Поднявшись на первый этаж, Лилия Ивановна и Вера обходят толпу возле окошка с надписью «Справочная» и понимающе переглядываются.

– Успокойтесь, пожалуйста! – устало говорит пожилая медсестра в окошке. – В соответствии с приказом Минздравсоцразвития России «О порядке формирования и утверждения государственного задания на оказание высокотехнологичной медицинской помощи гражданам Российской Федерации за счет ассигнований федерального бюджета» определен перечень учреждений, оказывающих высокотехнологичную медицинскую помощь, и список заболеваний, при которых осуществляется квотирование.

Речь отработана давным‑давно и произносится без запинки, несмотря на обилие казенных слов. Увы – на лицах людей, столпившихся возле окошка, нет понимания, есть только решимость и готовность идти до конца. В любую сторону.

– Вы нам приказами мозги не пудрите!

– Я даю вам информацию, а не «пудрю мозги», как вы изволили выразиться! Мы, кажется, воспитанные люди, давайте будем выбирать выражения. При Департаменте здравоохранения города Москвы есть постоянно действующая комиссия по отбору пациентов для получения высокотехнологичной медицинской помощи. Вам надо получить направление на консультацию главного внештатного профильного специалиста, в вашем случае – кардиохирурга, в территориальной поликлинике по месту жительства для решения вопроса о направлении на лечение по ВМП.

– Что за БМП?

– Не БМП, а ВМП, – терпеливо поправляет медсестра и сразу же расшифровывает аббревиатуру: – Высокотехнологичная медицинская помощь. Предмет нашего разговора! По результатам консультации главный кардиохирург сформирует и передаст на рассмотрение комиссии пакет ваших документов.

– Какой пакет?

– Господи! – тихо произносит медсестра, закатывая глаза. – Документы ваши передаст и приложит к ним свое мнение. «Пакет», в смысле, – все документы. Комиссия рассмотрит представленные документы и вынесет решение, о котором вам будет сообщено.

– Значит – рассматривать будут…

– Конечно, а как вы хотели?

– Может, вынесут решение, а может, и не вынесут.

– Нет, я сейчас сойду с ума! – так же устало, только немного громче говорит медсестра. – Если есть показания – решение будет положительным.

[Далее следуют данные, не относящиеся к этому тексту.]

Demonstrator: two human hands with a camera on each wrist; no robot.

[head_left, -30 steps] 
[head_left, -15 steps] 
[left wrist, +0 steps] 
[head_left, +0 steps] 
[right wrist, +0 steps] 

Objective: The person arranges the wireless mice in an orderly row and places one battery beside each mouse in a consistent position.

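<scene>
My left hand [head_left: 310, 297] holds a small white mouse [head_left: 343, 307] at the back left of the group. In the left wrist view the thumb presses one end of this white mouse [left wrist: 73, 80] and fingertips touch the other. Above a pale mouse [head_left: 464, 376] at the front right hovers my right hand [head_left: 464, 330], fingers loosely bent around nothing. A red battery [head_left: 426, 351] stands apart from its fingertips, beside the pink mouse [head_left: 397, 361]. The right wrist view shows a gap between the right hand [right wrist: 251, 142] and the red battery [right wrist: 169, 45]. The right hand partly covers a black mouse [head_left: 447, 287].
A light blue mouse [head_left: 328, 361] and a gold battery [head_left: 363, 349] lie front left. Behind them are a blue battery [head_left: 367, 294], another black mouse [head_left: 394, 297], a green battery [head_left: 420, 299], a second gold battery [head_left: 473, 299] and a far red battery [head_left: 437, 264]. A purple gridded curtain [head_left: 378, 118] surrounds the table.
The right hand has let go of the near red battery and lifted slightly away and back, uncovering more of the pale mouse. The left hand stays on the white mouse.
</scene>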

Ну, поймите же, это ведь высокотехнологичная медпомощь! Вы‑со‑ко‑тех‑но‑ло‑гич‑ка‑я! Понимаете? Прибор, который стоит больших денег – порядка ста тысяч или даже больше! Наверное, это надо как‑то оформить! А? Как, по‑вашему?

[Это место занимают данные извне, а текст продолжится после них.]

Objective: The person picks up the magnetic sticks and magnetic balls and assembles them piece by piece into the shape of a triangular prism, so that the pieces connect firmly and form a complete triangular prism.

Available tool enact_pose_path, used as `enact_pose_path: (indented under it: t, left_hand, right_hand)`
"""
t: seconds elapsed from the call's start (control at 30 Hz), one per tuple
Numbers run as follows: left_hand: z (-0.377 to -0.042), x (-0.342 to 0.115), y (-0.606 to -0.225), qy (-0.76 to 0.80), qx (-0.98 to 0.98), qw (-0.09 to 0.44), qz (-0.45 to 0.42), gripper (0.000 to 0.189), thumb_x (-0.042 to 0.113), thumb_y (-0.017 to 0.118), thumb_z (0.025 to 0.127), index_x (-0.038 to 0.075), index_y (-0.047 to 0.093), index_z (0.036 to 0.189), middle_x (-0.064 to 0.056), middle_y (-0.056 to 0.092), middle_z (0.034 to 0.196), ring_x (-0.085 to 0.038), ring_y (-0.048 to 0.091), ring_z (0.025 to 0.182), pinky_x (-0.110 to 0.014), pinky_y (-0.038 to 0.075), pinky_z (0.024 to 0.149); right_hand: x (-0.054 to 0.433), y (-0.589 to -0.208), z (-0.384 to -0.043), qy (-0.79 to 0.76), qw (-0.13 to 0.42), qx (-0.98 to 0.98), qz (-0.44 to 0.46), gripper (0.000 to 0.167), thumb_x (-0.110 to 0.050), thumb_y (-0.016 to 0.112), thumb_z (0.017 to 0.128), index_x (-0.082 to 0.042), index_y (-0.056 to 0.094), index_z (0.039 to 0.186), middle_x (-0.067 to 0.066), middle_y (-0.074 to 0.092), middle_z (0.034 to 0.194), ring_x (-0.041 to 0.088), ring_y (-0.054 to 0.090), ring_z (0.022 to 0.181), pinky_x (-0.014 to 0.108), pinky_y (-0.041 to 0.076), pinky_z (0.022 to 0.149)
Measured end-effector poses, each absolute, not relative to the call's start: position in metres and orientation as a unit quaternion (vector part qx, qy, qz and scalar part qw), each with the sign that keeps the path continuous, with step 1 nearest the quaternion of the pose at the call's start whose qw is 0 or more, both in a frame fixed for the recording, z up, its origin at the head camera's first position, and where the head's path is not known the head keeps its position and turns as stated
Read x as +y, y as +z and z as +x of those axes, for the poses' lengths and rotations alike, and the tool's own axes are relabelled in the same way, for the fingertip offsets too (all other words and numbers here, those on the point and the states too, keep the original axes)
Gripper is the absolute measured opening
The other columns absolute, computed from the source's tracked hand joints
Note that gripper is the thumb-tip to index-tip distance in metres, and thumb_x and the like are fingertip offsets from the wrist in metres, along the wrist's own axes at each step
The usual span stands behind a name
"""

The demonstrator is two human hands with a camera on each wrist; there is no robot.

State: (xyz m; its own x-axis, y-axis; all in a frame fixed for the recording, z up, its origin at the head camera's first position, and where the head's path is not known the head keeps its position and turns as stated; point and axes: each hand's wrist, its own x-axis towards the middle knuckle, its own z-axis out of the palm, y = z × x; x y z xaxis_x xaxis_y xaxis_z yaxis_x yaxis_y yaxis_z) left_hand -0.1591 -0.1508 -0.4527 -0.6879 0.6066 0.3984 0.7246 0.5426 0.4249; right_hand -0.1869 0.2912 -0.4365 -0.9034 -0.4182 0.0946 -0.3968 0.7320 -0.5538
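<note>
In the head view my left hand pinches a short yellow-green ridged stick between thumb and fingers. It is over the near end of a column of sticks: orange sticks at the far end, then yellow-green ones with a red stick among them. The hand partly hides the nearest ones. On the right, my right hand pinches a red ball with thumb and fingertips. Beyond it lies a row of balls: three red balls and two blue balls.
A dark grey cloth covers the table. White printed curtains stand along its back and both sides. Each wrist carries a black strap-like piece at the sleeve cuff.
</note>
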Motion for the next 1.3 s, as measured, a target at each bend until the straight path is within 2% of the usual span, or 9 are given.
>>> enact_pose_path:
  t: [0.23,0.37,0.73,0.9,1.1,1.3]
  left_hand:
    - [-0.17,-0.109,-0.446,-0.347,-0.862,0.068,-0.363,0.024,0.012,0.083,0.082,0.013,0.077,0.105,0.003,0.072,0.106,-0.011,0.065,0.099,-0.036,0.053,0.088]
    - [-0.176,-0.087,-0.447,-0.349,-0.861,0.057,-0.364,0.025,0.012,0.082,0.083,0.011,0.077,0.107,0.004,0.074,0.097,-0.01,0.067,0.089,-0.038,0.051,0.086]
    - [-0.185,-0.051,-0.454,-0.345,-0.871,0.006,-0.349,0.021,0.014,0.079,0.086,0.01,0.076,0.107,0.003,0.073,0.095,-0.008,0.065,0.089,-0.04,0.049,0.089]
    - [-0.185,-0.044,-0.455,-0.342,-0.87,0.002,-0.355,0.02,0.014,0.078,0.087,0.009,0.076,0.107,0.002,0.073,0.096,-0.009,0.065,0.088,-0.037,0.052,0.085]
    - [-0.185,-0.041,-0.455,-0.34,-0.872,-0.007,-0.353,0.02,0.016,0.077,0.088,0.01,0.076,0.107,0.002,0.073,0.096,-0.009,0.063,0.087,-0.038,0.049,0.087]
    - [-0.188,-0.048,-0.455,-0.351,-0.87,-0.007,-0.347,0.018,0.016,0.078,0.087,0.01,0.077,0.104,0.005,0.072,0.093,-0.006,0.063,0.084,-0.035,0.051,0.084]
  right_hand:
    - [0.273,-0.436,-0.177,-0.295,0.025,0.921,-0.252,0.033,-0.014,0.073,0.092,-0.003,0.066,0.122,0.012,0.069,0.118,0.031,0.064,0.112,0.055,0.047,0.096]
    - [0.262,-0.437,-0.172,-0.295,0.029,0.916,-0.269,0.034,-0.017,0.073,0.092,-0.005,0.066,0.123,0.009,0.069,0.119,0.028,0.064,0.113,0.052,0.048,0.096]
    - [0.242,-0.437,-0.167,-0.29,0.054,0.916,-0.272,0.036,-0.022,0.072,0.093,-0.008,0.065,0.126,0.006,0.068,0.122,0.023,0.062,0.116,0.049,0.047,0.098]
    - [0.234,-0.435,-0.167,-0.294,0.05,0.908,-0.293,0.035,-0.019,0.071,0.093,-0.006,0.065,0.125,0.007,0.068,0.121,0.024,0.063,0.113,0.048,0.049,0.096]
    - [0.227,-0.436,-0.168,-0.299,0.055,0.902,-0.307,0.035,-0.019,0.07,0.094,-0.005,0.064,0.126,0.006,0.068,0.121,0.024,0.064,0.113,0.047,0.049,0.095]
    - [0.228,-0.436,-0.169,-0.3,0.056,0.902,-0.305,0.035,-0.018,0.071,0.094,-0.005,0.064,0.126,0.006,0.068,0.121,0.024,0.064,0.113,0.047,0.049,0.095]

– А что вы на меня кричите, гражданочка?! На мужа своего кричите, а на меня не надо! Я, чтоб вы знали, ветеран труда! У меня медаль восемьсотпятидесятилетия Москвы! Я член президиума районного Совета ветеранов! Со мной Лужков за руку здоровался!

– Со мной, представьте себе, он тоже здоровался, когда приезжал к нам! Но это никак не влияет на вопрос обеспечения наших пациентов кардиостимуляторами!

– А вот раньше все было иначе! При прежней власти!

– Раньше, если хотите знать, и кардиостимуляторов никаких не было.

– А жили лучше нынешнего! Не сравнить!

– Хрен ли вы в том времени не остались?!

Медсестра окончательно выходит из себя и захлопывает дверцу. Дверца сделана из прочной фанеры да вдобавок усилена диагональной планкой. Петли, на которых она держится, вызывают уважение своей внушительной надежностью. Столь же уважаем и надежен шпингалет, фиксирующий дверцу в закрытом положении. Он вполне достоин того, чтобы называться засовом. А как иначе? Нетерпеливые и невоспитанные стучатся в закрытое окошко постоянно, хлипкие конструкции не выдерживают и одного дня.

– Иногда так хочется убить себя о стену, – делится медсестра со своим отражением в зеркале. – Прямо разбежаться и – бамс! Только бы не слышать изо дня в день одно и то же! За что мне такое наказание?

Зеркало висит на стене над умывальником. Медсестра обстоятельно моет руки. Целый день только и делать, что брать в руки принесенные непонятно кем и непонятно откуда документы – паспорта, выписки, направления, – это же сколько всякой грязи на руках остается! Медсестру зовут Серафима Антоновна, она уже третий год на пенсии, но на пенсию особо не разбежишься, да и скучно дома, вот и работает Серафима Антоновна, пока силы есть.

– Как будто им в поликлинике все не объяснили, – ворчит Серафима Антоновна, наливая в чашку чай из термоса; термос хороший, современный, подарок дочери, поэтому чай в нем долго не остывает. – Объяснили, да еще и памятку дали. Так нет же, они все равно вместо того, чтобы идти к главному кардиологу, приперлись сюда. Здравствуй, дерево. Зачем ты пришло? Где логика? Где разум? И нам еще не доплачивают за особые условия труда как психиатрам, несмотря на то, что мы ежедневно имеем дело с больными на всю голову!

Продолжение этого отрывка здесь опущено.